Problem requirements:
I'd ask you to write out the lines below exactly, with no images.

Data provided:

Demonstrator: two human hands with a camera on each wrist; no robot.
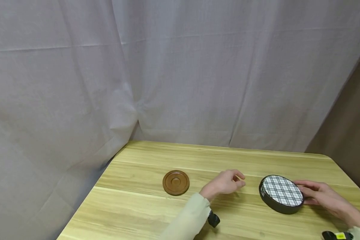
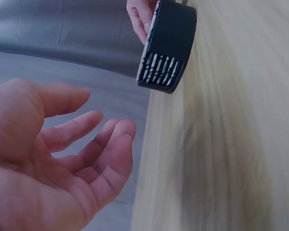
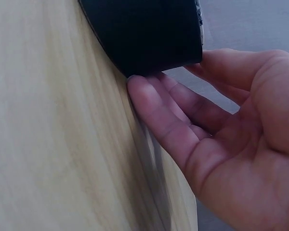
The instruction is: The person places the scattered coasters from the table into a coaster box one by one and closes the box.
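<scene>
A round black box (image 1: 281, 194) with a white plaid lid sits tilted at the right of the wooden table (image 1: 138, 206). My right hand (image 1: 310, 193) holds its right edge. In the right wrist view the fingertips (image 3: 142, 91) lie under the rim of the box (image 3: 144, 33), and the thumb rests against its side. My left hand (image 1: 239, 180) hovers just left of the box with loosely curled fingers and holds nothing. In the left wrist view the left hand (image 2: 103, 125) shows a bare palm, with the box (image 2: 166, 45) beyond it.
A round brown wooden coaster (image 1: 176, 182) lies flat left of the left hand. A grey curtain (image 1: 168, 73) hangs behind the table and along its left edge. Black wrist-camera mounts show at the near edge (image 1: 213, 219).
</scene>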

Result below:
Demonstrator: two human hands with a camera on each wrist; no robot.
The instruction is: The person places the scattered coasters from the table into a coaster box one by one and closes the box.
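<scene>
A round black box (image 1: 281, 194) with a white plaid lid sits tilted at the right of the wooden table (image 1: 138, 206). My right hand (image 1: 310, 193) holds its right edge. In the right wrist view the fingertips (image 3: 142, 91) lie under the rim of the box (image 3: 144, 33), and the thumb rests against its side. My left hand (image 1: 239, 180) hovers just left of the box with loosely curled fingers and holds nothing. In the left wrist view the left hand (image 2: 103, 125) shows a bare palm, with the box (image 2: 166, 45) beyond it.
A round brown wooden coaster (image 1: 176, 182) lies flat left of the left hand. A grey curtain (image 1: 168, 73) hangs behind the table and along its left edge. Black wrist-camera mounts show at the near edge (image 1: 213, 219).
</scene>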

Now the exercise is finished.